Sensitivity: 1500V/m/sec over a bandwidth of 120 seconds to 50 Hz Configuration: Non-Galperin design with three force feedback sensors in Z, N-S, and E-W directions
WinSDR updated every 5 minutes. YDivisor = 6, Filtered 0.002 Hz - 0.07 Hz, 100 samples/sec
The Yuma Force Balance Broadband Verticle (FBV) Seismometer is the second in a series of three designs: the Inyo, the Yuma, and the still experimental Napa Seismometer. Each design is less than half the size of the preceding model, but each retains the same basic design principles of an astatic leaf-spring suspension and broadband force balance electronics.
Dave Nelson of Palos Verdes, California, created the instrument's electronic and mechanical designs and has continued to perfect them over the years in a close collaboration with Brett Nordgren of Berkeley Heights, New Jersey. Brett, described as a Feedback Control System "guru", has produced dozens of white papers and spreadsheets which provide a detailed theoretical underpinning for these instruments. Brett has also provided supberb CAD drawings which allow anyone to reproduce these seismometers. Dave and Brett make available critical parts such as the 17-7 Precipitation Hardening Stainless Alloy leaf-springs, circuit boards, Kapton flexures, and high leakage resistence, (~20,000 MegOhm) capacitors. Brett and Dave are active on an email listserver along with a community of builders and people interested in the fascinating subject of Seismology. All are more than happy to assist the new builder. For more information email Brett at: .

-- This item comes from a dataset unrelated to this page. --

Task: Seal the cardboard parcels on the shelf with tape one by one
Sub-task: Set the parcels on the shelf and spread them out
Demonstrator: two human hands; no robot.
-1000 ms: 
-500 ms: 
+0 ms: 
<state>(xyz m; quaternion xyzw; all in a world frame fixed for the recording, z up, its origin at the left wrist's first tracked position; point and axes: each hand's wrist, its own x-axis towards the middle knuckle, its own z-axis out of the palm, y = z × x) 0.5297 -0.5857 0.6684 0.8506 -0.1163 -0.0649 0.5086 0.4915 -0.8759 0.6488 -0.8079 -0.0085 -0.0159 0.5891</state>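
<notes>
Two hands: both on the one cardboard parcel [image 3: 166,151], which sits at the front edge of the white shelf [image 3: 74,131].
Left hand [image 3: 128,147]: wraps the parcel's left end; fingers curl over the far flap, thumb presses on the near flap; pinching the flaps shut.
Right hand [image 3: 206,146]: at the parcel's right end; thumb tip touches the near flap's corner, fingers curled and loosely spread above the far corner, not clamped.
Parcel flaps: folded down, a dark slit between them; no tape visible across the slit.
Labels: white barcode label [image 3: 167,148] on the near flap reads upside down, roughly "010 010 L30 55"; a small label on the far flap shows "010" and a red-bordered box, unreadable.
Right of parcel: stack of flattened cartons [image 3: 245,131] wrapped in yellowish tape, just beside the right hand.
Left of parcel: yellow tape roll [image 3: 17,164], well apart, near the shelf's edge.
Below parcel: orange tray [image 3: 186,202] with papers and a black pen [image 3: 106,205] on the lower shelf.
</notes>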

These Yuma Seismometers are located approximately 3 miles South of Princeton, NJ in central New Jersey, Mercer County. It is located between the physiographic provinces of the Coastal Plain and the Piedmont. They are underlain by the Pennsauken and Stockton Formations. These regions consist of sedimentary rock such as siltstone, shale, sandstone and conglomerate6. The instruments are located in the basement of a two story dwelling on a concrete surface in a quiet residential neighborhood. The Amtrack and NJ Transit NorthEast Corridor high speed line is located about two miles North-West of the instrument location.
Larry Cochrane has designed an extremely cost effective 16 bit scanning A/D board which is well suited for Seismology. He is the auther of WinSDR and WinQuake, display and analysis earthquake software which use his hardware. His software runs on x86 hardware running Windows and under Wine on Linux. See Larry's website for further information on his hardware and software.

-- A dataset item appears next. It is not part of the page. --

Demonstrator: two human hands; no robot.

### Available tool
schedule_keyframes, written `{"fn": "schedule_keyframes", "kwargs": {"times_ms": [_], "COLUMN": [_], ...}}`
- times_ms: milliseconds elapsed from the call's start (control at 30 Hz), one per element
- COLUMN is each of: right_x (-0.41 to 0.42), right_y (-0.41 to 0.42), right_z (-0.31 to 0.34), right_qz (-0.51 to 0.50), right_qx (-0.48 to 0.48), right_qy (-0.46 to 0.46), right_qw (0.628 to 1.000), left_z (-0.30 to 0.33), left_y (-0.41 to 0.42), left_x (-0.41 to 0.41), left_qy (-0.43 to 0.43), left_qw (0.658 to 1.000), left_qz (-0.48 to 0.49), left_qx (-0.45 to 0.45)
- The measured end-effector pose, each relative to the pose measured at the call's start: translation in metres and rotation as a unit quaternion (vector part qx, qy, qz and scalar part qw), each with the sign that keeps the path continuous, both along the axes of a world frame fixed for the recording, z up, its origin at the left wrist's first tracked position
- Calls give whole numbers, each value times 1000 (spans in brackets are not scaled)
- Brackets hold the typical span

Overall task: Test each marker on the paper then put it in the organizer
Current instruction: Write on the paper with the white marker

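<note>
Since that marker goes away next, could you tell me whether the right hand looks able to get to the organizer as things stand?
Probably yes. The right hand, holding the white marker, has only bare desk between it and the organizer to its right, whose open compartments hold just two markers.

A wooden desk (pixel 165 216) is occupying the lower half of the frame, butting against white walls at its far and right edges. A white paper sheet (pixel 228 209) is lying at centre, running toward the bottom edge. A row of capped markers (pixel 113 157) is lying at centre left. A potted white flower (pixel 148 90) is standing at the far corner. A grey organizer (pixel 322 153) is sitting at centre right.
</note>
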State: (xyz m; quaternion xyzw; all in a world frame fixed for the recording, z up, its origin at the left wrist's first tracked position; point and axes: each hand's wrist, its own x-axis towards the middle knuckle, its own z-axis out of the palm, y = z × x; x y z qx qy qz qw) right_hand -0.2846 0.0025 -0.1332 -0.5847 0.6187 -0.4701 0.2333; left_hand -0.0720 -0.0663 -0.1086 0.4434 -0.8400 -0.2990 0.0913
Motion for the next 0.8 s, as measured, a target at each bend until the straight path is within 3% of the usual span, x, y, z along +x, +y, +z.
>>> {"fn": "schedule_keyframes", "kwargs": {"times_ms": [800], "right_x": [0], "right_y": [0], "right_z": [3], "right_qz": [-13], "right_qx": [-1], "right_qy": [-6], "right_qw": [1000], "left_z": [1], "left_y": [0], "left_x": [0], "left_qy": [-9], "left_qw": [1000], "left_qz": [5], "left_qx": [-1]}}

PSN-ADC-USB Version III Board, Firmware V1.6
This photo shows how the Yuma is made up from simple parts which could conceivably be made with a hacksaw, electric drill and file. The robust design allows for adjustments so extreme accuracy is not required. These particular parts were fabricated with a small Grizzly lathe and milling machine. At this stage there are dozens of holes and thread taps remaining to be done. Note: these parts represent two Yuma Seismometers.

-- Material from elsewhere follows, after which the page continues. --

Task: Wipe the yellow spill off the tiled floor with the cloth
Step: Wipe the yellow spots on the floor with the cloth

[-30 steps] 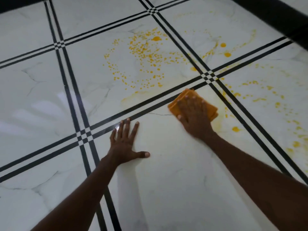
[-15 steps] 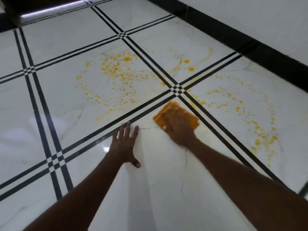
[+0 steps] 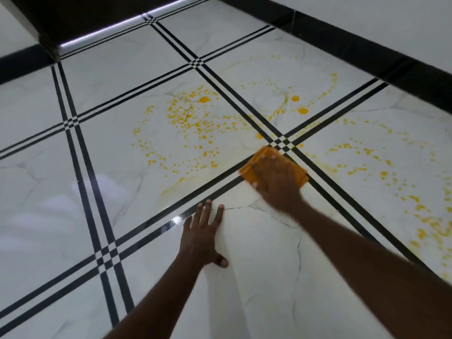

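A folded orange cloth (image 3: 259,159) lies on the white tiled floor (image 3: 117,152), just below a crossing of black grout lines. My right hand (image 3: 276,182) presses flat on top of it, fingers spread, covering most of it. Yellow spill droplets (image 3: 188,123) speckle the tile beyond the cloth. More yellow spots (image 3: 396,182) run across the tile to the right and two bigger drops (image 3: 299,105) sit on the far tile. My left hand (image 3: 204,231) rests flat on the near tile, palm down, holding nothing.
A black skirting band (image 3: 367,52) and a pale wall run along the far right. A dark opening (image 3: 85,18) with a bright strip lies at the far left. A faint yellowish smear (image 3: 181,187) marks the tile left of the cloth.
The view has tilted up, showing more floor and wall. My right hand has slid the cloth up towards the grout crossing. My left hand stays planted.
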`<control>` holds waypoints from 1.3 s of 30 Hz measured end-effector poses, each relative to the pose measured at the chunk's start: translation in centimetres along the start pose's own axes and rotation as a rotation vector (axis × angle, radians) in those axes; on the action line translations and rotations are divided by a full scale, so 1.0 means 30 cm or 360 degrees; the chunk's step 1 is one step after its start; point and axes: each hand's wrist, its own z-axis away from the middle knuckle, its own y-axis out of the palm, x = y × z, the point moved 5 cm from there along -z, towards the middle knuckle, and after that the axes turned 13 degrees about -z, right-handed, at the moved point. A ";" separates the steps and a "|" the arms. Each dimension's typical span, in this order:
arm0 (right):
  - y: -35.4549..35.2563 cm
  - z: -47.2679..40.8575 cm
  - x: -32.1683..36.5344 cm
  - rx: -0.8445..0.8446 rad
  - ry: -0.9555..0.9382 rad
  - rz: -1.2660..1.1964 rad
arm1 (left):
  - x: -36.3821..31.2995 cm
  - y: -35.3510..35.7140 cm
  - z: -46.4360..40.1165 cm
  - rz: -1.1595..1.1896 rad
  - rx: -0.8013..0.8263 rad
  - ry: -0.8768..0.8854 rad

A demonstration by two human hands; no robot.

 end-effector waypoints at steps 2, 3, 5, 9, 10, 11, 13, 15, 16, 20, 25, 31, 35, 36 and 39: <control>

Fabrication complete with one Yuma test fitted
Completed Yumas with main electronics, center of gravity weight, balance adjustment weights, sensor plate, and leaf-springs.
Yuma is installed in gas tight (IP67) Hammond enclosure, IP67 DB-15 connector with warpless design fittings. Note, the bottom cover of the case was drilled and tapped to allow for top mounted retaining knobs.